Why is going out in Leeds so expensive?

Red Stripe doesn’t come cheap, you know


As soon as our student loans come in we run to buy tickets for High Rise at Beaver Works or Stormzy at Canal Mills, before treating ourselves to a new bucket hat which will really set us apart on the night and a shit-tonne of glitter. So is it any wonder when we realise all our money has disappeared?

Semester after semester, clubs and events are promoting “the biggest night in Leeds” or the “cheapest drink in Leeds”. This causes a chain reaction of every edgy student  waiting with suspense at 7:59pm, refreshing the page on the Leeds Tickets website to ensure we don’t miss out.

Or on the other hand, you may be one of those that is frantically begging on Facebook a few hours before for ‘”ONE TICKET FOR WAREHOUSE TONIGHT PLS, I’LL PAY YOUR STUDENT LOAN, YOUR RENT, I’LL GIVE YOU MY SOUL”. You’ll probably do anything just to get a ticket for an event that ultimately will be repeated in a couple of weeks. 

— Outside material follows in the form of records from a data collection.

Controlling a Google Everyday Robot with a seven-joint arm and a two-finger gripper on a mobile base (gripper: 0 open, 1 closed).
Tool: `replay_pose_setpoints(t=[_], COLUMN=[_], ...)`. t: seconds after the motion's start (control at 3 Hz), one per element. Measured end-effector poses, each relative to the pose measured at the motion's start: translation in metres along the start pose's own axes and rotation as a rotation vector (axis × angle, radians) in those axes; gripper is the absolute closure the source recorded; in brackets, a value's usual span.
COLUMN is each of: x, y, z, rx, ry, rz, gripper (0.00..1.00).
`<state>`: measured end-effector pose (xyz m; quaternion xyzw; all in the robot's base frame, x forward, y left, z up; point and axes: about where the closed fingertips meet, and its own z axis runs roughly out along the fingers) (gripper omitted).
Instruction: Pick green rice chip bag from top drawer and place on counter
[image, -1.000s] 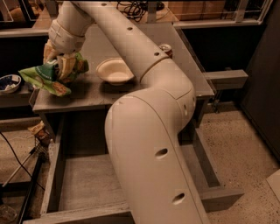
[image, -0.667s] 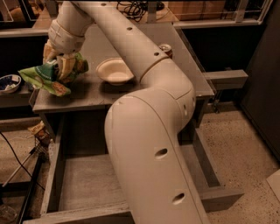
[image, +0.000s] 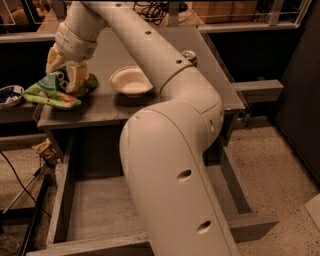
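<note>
The green rice chip bag (image: 49, 95) lies on the left end of the grey counter (image: 120, 47), with its lower edge hanging a little over the counter's left side. My gripper (image: 65, 75) is above it at the upper left, pointing down. It is shut on the bag's upper part, with one finger on each side of the dark round logo. The top drawer (image: 59, 200) is pulled open below the counter, and the part of its grey floor that shows holds nothing. My arm hides the drawer's middle and right side.
A white bowl (image: 131, 81) sits on the counter just right of the bag, with a can (image: 189, 56) farther right. A blue-patterned bowl (image: 10, 95) rests on the dark left shelf. A tan wrapper (image: 45, 150) and cables (image: 20, 190) lie left of the drawer.
</note>
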<state>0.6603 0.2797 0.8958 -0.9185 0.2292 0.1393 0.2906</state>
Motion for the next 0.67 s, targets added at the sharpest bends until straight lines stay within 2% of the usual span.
replay_pose_setpoints(t=[0.33, 0.67], x=[0.0, 0.0], y=[0.0, 0.0], z=[0.0, 0.0], rx=[0.0, 0.0], ry=[0.0, 0.0], rz=[0.0, 0.0], gripper=[0.0, 0.0])
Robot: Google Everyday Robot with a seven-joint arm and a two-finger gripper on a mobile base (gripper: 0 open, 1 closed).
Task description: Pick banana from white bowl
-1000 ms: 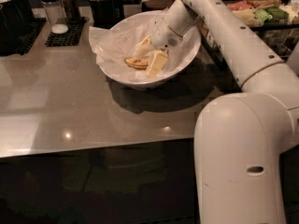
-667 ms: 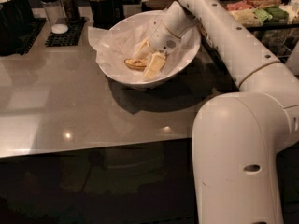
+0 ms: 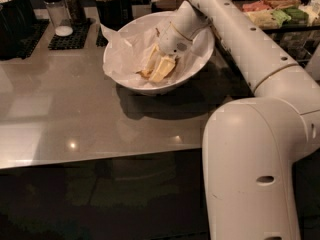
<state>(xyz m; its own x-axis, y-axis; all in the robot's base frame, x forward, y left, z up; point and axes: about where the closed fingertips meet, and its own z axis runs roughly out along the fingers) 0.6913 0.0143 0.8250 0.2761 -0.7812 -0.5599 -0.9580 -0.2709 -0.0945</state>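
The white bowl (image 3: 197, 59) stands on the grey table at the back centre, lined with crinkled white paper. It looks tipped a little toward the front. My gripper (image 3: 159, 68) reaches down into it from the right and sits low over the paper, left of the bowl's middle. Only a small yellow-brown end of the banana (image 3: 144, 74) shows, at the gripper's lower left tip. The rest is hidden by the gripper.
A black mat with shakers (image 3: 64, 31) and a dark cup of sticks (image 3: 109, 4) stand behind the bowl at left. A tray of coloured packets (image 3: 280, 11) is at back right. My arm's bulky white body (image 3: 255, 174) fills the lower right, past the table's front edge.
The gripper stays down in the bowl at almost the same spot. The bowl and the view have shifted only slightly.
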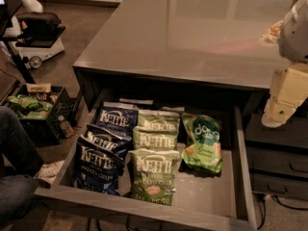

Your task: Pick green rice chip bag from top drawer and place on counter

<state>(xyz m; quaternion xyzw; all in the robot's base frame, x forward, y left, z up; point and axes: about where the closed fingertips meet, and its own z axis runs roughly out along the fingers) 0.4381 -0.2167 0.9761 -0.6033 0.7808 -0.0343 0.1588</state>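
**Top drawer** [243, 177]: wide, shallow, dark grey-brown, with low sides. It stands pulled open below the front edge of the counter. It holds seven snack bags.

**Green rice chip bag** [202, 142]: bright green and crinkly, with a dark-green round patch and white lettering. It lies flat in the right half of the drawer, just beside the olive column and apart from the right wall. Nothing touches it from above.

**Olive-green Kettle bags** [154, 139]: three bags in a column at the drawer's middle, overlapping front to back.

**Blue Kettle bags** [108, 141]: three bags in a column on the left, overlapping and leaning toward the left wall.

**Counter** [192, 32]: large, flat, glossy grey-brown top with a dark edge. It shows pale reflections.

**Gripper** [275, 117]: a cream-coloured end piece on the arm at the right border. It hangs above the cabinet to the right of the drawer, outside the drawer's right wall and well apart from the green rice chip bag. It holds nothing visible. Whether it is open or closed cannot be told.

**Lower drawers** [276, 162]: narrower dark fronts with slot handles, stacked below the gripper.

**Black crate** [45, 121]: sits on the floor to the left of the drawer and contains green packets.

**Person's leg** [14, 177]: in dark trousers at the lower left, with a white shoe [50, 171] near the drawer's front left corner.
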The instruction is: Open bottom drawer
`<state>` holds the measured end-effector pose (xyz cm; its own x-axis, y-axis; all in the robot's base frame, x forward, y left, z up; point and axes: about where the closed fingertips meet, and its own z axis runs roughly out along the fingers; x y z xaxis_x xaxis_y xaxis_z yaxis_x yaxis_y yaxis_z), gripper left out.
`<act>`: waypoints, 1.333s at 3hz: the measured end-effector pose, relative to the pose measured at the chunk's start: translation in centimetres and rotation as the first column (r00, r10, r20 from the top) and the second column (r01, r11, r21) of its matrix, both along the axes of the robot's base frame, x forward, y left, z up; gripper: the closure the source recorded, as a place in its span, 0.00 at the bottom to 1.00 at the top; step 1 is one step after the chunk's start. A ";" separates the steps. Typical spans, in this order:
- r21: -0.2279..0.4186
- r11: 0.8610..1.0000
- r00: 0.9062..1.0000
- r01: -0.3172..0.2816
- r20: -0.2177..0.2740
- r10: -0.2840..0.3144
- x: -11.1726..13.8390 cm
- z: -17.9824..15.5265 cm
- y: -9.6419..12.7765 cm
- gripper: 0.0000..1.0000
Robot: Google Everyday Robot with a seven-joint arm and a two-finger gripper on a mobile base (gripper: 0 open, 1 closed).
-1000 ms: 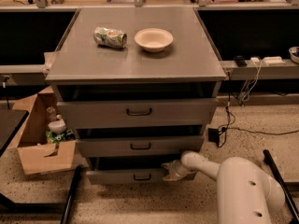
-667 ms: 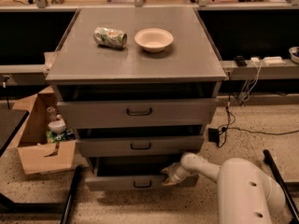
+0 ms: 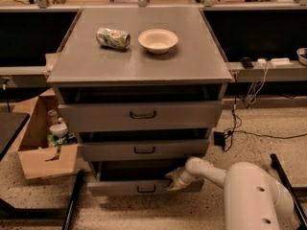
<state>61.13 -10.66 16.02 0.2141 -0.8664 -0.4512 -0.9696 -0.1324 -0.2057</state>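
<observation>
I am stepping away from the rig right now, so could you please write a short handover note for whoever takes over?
Gripper: the white arm's two-finger gripper is low at the cabinet front, at the top edge of the narrow grey metal bottom drawer, right of its small dark bar handle.
Drawer: partly pulled out, with dark interior showing behind its front panel.
Done: opening has started.
Left: it probably needs pulling further out, then withdrawing the arm.
Not involved: the crushed can and the cream bowl on the cabinet top.
</observation>
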 end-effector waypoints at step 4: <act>-0.014 1.000 0.999 -0.021 -0.048 0.021 -1.9 -1.2 0.4 0.00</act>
<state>59.20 -10.24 14.86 0.2108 -0.8682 -0.4491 -0.9753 -0.1556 -0.1571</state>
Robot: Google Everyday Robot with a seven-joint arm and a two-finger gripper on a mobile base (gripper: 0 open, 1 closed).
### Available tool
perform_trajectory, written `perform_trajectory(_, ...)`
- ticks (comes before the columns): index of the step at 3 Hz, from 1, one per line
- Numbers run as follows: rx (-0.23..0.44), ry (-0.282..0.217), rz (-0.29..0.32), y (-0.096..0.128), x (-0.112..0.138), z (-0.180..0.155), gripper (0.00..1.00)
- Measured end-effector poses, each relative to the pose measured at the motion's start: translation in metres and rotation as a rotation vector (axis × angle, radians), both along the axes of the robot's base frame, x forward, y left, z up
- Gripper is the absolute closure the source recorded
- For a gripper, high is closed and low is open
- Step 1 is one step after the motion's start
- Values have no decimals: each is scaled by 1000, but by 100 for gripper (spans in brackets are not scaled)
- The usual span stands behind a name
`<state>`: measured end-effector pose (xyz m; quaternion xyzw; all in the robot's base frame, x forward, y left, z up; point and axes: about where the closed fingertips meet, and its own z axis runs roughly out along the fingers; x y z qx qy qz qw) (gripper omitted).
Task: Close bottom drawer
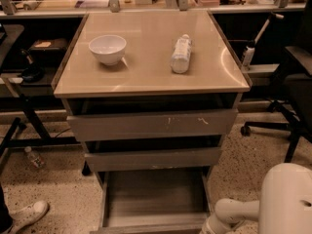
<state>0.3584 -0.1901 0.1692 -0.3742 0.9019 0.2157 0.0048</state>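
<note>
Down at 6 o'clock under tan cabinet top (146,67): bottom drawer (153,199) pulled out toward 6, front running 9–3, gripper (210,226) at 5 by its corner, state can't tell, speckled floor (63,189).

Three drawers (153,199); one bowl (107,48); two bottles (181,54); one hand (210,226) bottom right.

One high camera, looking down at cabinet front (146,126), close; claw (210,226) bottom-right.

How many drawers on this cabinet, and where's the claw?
3: scratched grey top drawer front, plain middle drawer front, pulled-out grey wood-grain bottom drawer. Claw hidden below the frame, beyond the white arm.
</note>
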Motion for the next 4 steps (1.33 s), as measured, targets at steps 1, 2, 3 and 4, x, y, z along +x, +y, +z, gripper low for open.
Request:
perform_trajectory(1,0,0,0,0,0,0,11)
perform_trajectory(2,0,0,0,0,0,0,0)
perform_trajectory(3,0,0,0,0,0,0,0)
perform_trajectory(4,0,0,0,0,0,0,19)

So what makes us return to these places? What makes us want to allow our bank accounts to be exploited for a sweaty night surrounded by vintage jumpers and bucket hats? FOMO?

Or is it the promise we hear of cheap drink deals? You realise it isn’t when you get there and realise the waiting time for a drink is the same as an arts students’ weekly contact hours – and when you’ve finally bought the drink, you realise you’ve been dragged into your overdraft. 

Is it the excitement of going somewhere you can’t walk to?  For some reason these expensive events manage to price themselves out of the typical comfort zone of Call Lane. Instead, they insist on you pre-booking an Amber hours in advance to make sure you get there on time.

Perhaps it’s the ridiculously small space you manage to acquire in the club that you’re paying for.  Who doesn’t love paying £25 to share the sweat of hundreds of other people in a random warehouse? Why not experience the occasional dampening from a passerby’s vodka orange that leaves a bad enough smell in your top to make you throw up the following morning?

So, “maybe it’s the artist that’s playing at the event?” you tell yourself. At the end of the day did anyone even know if it was really Chase & Status at Canal Mills?  For all we know, it could just be a stranger playing their songs on their own sticker-covered Macbook.

Or, it could be the themes of the events that we’re enticed by. Any excuse to wear glitter and bindis eh?  Will we ever know what we’re actually paying for?  Looks like our money at Control went towards a belly dancer and a snake.

Realistically, it’s probably the Flames chicken box deal that you look forward to most, as you stumble back at 4am while questioning where your student loan really went. 

While you may momentarily now question if all of those nights really deserved your money, you’ll no doubt be spotted at next month’s Beaver Works.  So really we should be taking our hats off to the Leeds nightlife: for single-handedly draining our student loans, yet always keeping us coming back for more.